TASK DESCRIPTION
Output each line of the listing that follows, with every character kept as it is.

COLLECTED MATERIAL

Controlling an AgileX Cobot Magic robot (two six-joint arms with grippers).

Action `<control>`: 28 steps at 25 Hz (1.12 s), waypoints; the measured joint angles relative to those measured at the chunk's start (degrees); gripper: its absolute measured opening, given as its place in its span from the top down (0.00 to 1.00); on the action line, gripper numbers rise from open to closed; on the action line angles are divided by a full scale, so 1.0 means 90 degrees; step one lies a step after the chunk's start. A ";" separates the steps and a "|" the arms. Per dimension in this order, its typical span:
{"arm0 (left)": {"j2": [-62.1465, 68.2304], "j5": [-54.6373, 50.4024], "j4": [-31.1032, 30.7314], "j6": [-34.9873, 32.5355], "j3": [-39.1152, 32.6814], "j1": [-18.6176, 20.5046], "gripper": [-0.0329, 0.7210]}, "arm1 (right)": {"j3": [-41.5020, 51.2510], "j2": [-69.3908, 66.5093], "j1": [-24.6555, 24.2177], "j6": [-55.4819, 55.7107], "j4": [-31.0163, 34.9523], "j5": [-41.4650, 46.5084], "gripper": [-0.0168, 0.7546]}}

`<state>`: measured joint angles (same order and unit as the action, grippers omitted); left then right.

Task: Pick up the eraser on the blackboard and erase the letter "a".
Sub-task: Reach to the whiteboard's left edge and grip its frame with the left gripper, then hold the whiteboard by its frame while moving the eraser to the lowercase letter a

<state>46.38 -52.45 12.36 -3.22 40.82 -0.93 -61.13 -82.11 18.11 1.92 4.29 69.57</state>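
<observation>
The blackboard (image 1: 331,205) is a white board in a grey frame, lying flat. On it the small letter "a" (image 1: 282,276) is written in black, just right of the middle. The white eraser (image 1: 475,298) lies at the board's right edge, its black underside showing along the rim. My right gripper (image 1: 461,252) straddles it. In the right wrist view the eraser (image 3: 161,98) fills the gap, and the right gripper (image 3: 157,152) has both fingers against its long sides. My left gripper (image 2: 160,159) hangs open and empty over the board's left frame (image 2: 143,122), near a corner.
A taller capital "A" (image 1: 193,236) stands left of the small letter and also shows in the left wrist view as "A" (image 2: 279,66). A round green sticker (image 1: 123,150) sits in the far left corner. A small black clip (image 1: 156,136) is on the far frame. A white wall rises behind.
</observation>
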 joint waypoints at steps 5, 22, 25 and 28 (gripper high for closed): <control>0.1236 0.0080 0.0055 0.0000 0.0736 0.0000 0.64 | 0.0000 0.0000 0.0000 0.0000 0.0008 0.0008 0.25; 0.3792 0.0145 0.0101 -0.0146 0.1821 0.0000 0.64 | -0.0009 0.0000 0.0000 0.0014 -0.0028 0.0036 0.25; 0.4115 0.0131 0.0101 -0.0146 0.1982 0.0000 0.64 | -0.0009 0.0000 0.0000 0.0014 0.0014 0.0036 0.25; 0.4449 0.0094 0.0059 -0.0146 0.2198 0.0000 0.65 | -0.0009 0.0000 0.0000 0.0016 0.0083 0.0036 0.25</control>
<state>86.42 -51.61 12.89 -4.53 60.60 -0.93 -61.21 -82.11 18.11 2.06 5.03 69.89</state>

RESPONSE TO THIS TASK
Controlling an AgileX Cobot Magic robot (two six-joint arms with grippers).

Action `<control>`: 28 steps at 25 Hz (1.12 s), waypoints; the measured joint angles relative to those measured at the chunk's start (degrees); gripper: its absolute measured opening, given as its place in its span from the top down (0.00 to 1.00); on the action line, gripper numbers rise from open to closed; on the action line angles are divided by a full scale, so 1.0 means 90 degrees; step one lies a step after the chunk's start. A ";" separates the steps and a "|" the arms. Per dimension in this order, its typical span:
{"arm0 (left)": {"j2": [-62.1465, 68.2304], "j5": [-54.6373, 50.4024], "j4": [-31.1032, 30.7314], "j6": [-34.9873, 32.5355], "j3": [-39.1152, 32.6814], "j1": [-18.6176, 20.5046], "gripper": [-0.0329, 0.7210]}, "arm1 (right)": {"j3": [-41.5020, 51.2510], "j2": [-69.3908, 66.5093], "j1": [-24.6555, 24.2177], "j6": [-55.4819, 55.7107], "j4": [-31.0163, 34.9523], "j5": [-41.4650, 46.5084], "gripper": [-0.0168, 0.7546]}}

`<state>`: measured joint angles (same order and unit as the action, grippers omitted); left then right.

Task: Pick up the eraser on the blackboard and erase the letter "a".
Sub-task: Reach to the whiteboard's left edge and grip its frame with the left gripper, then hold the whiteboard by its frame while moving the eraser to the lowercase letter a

<state>46.38 -52.45 12.36 -3.22 40.82 -0.93 -61.13 -82.11 18.11 1.92 4.29 69.57</state>
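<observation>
The blackboard (image 1: 331,205) is a white board in a grey frame, lying flat. On it the small letter "a" (image 1: 282,276) is written in black, just right of the middle. The white eraser (image 1: 475,298) lies at the board's right edge, its black underside showing along the rim. My right gripper (image 1: 461,252) straddles it. In the right wrist view the eraser (image 3: 161,98) fills the gap, and the right gripper (image 3: 157,152) has both fingers against its long sides. My left gripper (image 2: 160,159) hangs open and empty over the board's left frame (image 2: 143,122), near a corner.
A taller capital "A" (image 1: 193,236) stands left of the small letter and also shows in the left wrist view as "A" (image 2: 279,66). A round green sticker (image 1: 123,150) sits in the far left corner. A small black clip (image 1: 156,136) is on the far frame. A white wall rises behind.
</observation>
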 joint waypoints at steps 5, 22, 25 and 28 (gripper high for closed): <control>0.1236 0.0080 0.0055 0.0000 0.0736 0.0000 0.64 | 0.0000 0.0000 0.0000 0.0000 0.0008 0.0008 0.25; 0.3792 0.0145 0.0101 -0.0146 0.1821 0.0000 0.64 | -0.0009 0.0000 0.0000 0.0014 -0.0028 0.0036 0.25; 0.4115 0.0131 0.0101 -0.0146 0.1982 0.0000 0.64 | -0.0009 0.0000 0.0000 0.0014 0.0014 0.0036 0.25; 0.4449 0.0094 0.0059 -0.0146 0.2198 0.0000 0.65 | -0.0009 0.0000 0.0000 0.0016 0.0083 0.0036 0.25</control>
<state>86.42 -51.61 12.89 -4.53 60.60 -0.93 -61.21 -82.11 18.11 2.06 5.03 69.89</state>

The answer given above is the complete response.